I actually found my vehicle walking in San Fernando , took the mobile number and bought it several days later. I did a check at the LTO (no charge) to verify the owner and whether it was stolen etc. The owner did a proper bill of sale and gave me all the documentation I needed to change ownership, but advised me not to do it till it was due for registration in April 18 which I will do.
Stay alert, check everything and all should be good.


----------



## bigpearl (Jan 24, 2016)

mogo51 said:


> Just been thru this also Art. It is quite easy to buy a car here, the trick is finding the right car ie. not a swimmer or one that has been hit by a train. Worse still has money owing on it.
> I purchased a 2nd had car locally from a government worker in a good position with local council. Great car and he was a pleasure to deal with.
> Buying a new car can be a PIA due to the delay in getting registration plates. Some have waited 12 month or more. I am still waiting for my plastic drivers license but have a 'paper one'.
> I actually found my vehicle walking in San Fernando , took the mobile number and bought it several days later. I did a check at the LTO (no charge) to verify the owner and whether it was stolen etc. The owner did a proper bill of sale and gave me all the documentation I needed to change ownership, but advised me not to do it till it was due for registration in April 18 which I will do.
> Stay alert, check everything and all should be good.

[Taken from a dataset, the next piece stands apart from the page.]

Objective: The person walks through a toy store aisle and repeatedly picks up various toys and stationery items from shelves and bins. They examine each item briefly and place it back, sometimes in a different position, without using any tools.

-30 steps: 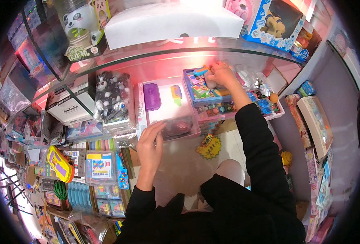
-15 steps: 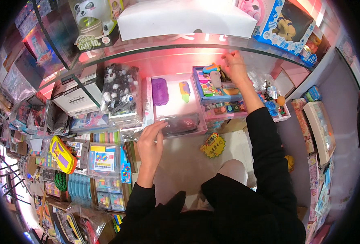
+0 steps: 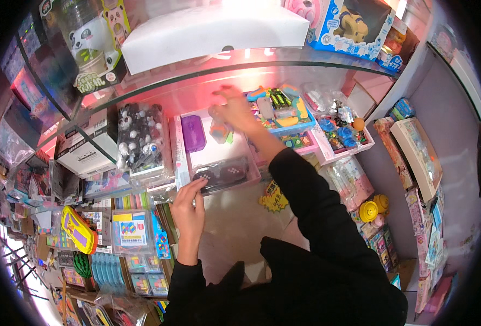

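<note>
My left hand (image 3: 189, 209) rests at the front of a shallow pink-rimmed white box (image 3: 206, 153). Its fingertips touch a dark object in a clear plastic bag (image 3: 224, 175) lying along the front edge. Over the back of that box, my right hand (image 3: 235, 111) is smeared by motion; whether it holds anything cannot be made out. Just below it is a small orange and green item (image 3: 222, 133), partly blurred. A purple plastic case (image 3: 194, 133) lies at the box's left side. To the right, a blue box (image 3: 289, 127) holds several colourful small toys.
A glass shelf edge (image 3: 197, 73) crosses above my hands, carrying a long white box (image 3: 219, 35). A bagged stack of black and white trinkets (image 3: 141, 136) stands left. At right is an open box of small wrapped items (image 3: 345, 154). Packaged goods (image 3: 134, 231) fill the lower left.
My right hand has moved left from behind the blue box to over the white box. My left hand remains at the bagged object. The whole view has shifted.
</note>
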A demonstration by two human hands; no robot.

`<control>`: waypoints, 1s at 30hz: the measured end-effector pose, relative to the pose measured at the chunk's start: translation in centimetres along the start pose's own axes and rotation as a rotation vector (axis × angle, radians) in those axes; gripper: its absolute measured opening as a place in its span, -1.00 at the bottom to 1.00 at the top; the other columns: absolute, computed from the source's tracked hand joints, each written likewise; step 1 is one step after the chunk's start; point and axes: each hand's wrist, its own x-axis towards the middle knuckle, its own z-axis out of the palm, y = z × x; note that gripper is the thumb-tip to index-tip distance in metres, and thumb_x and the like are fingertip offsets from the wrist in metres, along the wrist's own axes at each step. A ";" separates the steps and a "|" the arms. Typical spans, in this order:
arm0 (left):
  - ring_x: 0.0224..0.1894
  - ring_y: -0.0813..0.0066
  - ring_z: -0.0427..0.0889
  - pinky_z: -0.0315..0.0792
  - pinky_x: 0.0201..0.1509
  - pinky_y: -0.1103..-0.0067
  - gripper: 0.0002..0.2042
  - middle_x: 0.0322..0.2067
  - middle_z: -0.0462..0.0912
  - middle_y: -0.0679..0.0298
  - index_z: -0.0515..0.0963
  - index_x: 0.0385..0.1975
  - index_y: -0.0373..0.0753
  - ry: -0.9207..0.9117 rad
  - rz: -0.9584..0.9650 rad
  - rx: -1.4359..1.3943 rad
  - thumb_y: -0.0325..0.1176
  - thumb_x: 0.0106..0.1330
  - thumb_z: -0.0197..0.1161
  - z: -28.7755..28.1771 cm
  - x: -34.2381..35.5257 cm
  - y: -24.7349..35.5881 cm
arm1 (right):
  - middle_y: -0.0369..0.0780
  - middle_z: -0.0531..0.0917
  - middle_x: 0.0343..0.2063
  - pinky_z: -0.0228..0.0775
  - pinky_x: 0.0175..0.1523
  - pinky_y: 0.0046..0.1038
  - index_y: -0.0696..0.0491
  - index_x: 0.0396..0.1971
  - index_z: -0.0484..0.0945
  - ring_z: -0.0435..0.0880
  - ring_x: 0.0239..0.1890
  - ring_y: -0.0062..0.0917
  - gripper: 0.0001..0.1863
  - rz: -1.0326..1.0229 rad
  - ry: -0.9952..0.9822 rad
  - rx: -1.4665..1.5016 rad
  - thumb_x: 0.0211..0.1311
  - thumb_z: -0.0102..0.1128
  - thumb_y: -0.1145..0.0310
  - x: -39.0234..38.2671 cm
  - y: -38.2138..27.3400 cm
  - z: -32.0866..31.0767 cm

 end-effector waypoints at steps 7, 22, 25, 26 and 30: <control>-0.10 0.22 0.67 0.51 0.01 0.45 -0.77 -0.17 0.72 0.16 0.67 -0.20 -0.26 -0.012 -0.017 -0.058 -0.63 0.22 0.16 0.6 -0.4 -0.4 | 0.01 0.52 0.06 0.54 0.08 -0.18 -0.09 0.27 0.38 0.58 0.07 -0.15 -0.24 0.310 -0.427 -0.620 0.01 0.43 0.13 2.4 5.1 -6.9; -0.10 0.20 0.68 0.51 0.03 0.43 -0.77 -0.18 0.72 0.14 0.68 -0.21 -0.25 -0.023 -0.066 -0.053 -0.64 0.21 0.16 0.9 -0.7 -0.6 | -0.04 0.63 -0.12 0.47 0.11 -0.23 -0.04 -0.02 0.65 0.63 -0.02 -0.16 -0.47 -0.172 -0.514 -0.083 -0.12 0.45 0.22 1.2 -3.4 -4.4; -0.10 0.21 0.68 0.51 0.04 0.44 -0.77 -0.19 0.73 0.14 0.68 -0.23 -0.28 -0.015 -0.050 -0.040 -0.67 0.19 0.16 0.9 -0.8 0.0 | -0.06 0.62 -0.14 0.50 0.04 -0.21 -0.08 0.00 0.65 0.65 -0.07 -0.15 -0.46 -0.054 -0.592 -0.316 -0.07 0.44 0.09 0.3 -5.2 -1.0; -0.11 0.22 0.69 0.50 0.03 0.45 -0.78 -0.19 0.73 0.14 0.68 -0.25 -0.29 0.002 -0.022 -0.048 -0.67 0.19 0.15 0.6 -0.8 0.0 | -0.06 0.62 -0.14 0.50 0.03 -0.20 -0.08 0.01 0.64 0.65 -0.08 -0.16 -0.44 -0.009 -0.543 -0.294 -0.05 0.43 0.06 0.1 -5.4 -0.7; -0.12 0.24 0.68 0.49 0.00 0.49 -0.78 -0.19 0.73 0.16 0.67 -0.27 -0.30 0.053 -0.104 -0.066 -0.68 0.19 0.14 -0.3 -1.1 -0.4 | -0.10 0.65 -0.15 0.51 -0.02 -0.20 -0.08 0.08 0.60 0.66 -0.07 -0.19 -0.39 -0.100 -0.206 -0.313 0.01 0.39 -0.03 -0.4 -2.2 -6.7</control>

Sounds easy, hope my luck is as good Ron. Tell me why did the previous owner advise not to do the change over until the rego was due? Are there no Road worthy certificates, change of ownership requirements in PH? Fill me/us in if you don't mind.

Cheers, Steve.


----------



## mogo51 (Jun 11, 2011)

greenstreak1946 said:


> hondaguy
> 
> i will live there full time. i am wondering how much basic insurance cost there. i am looking at a 2009 toyota innova. i know the people that have it. they need the money.
> 
> art


I received some sound advice early here, don't buy anything but a Toyota, as you can get parts (mostly) when needed, but even then there are exceptions - I heeded the advice.


----------



## Gary D (Oct 28, 2013)

When full coverage insurance has come up before it looks to about the same cost as the USA/Europe. One of the biggest problems seems to be with the agent running off with your money only to later find you have no insurance.


----------



## bigpearl (Jan 24, 2016)

Gary D said:


> When full coverage insurance has come up before it looks to about the same cost as the USA/Europe. One of the biggest problems seems to be with the agent running off with your money only to later find you have no insurance.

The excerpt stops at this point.